The pattern was interrupted with the 22 January arrest of Goran Jelisic (a.k.a. "Serbian Adolph") in Bijeljina and the 8 April arrests of Miroslav Kvocka and Mladen Radic in Prijedor, but the most recent operation, which ended in the arrest of Milojica "Krle" Kos, coincided with the semi-annual foreign ministers' session of the North Atlantic Council. One should hope that the mid-June meeting of NATO defense ministers will be "marked" by a similar endeavor.
On the afternoon of 28 May, SAS commandos from the SFOR contingent surrounded Kos in the vicinity of his apartment in Banja Luka. Aware of the fate of Simo Drljaca (killed) and Vlatko Kupreskic (wounded) in similar encounters, the former shift commander at the Omarska camp offered no resistance.
He was transferred to the Tribunal's Detention Unit on the same day, and his initial appearance before the trial chamber is scheduled for Tuesday, 2 June. Kos will be asked to enter a plea of guilty or not guilty to 11 charges: 4 counts of crimes against humanity, 3 counts of violations of the laws and customs of war, and 4 counts of grave breaches of the Geneva Conventions.
The most recent arrival at the Tribunal's Detention Unit is one of the eight accused in the Omarska Indictment, originally issued in February 1995 against 19 Bosnian Serbs.
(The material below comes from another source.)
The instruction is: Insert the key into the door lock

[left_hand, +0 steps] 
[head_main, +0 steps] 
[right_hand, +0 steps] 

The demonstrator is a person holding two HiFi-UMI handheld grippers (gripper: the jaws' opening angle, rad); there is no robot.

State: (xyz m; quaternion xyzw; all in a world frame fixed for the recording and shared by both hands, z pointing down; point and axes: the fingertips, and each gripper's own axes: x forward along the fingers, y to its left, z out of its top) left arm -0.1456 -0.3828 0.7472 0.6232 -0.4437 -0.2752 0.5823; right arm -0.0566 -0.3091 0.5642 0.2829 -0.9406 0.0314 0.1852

The indictment was revised in May this year, when charges against 11 persons who did not hold command posts in that infamous camp were dropped.
Its current form (see Tribunal Update 75) names the camp commander (Zeljko Meakic, accused of genocide), his two deputies, three shift commanders, and "two visitors" of the camp, who, according to the prosecutor, particularly excelled in the sadistic treatment of detained Muslim and Croat civilians .
Of the eight accused, four are already in the Tribunal's hands: besides Kos, another former shift commander (Radic), a former deputy commander (Kvocka), and one of the "visitors" of the camp (Zoran Zigic) are also in custody. The latter three have pleaded not guilty to all charges.
Only Zigic is charged with direct participation in 15 cases of individual or mass killings, beatings, and torture, which are qualified in a total of 69 counts(see Tribunal Update 73). The other three detainees are held responsible for the alleged criminal conduct of their subordinates, in line with the principle of command responsibility.
According to the indictment, they "knew or had reason to know" that persons in position of subordinate authority to them "regularly and openly killed, raped, tortured, beat, and otherwise subjected [the Omarska camp] prisoners to conditions of constant humiliation, degradation, and fear of death."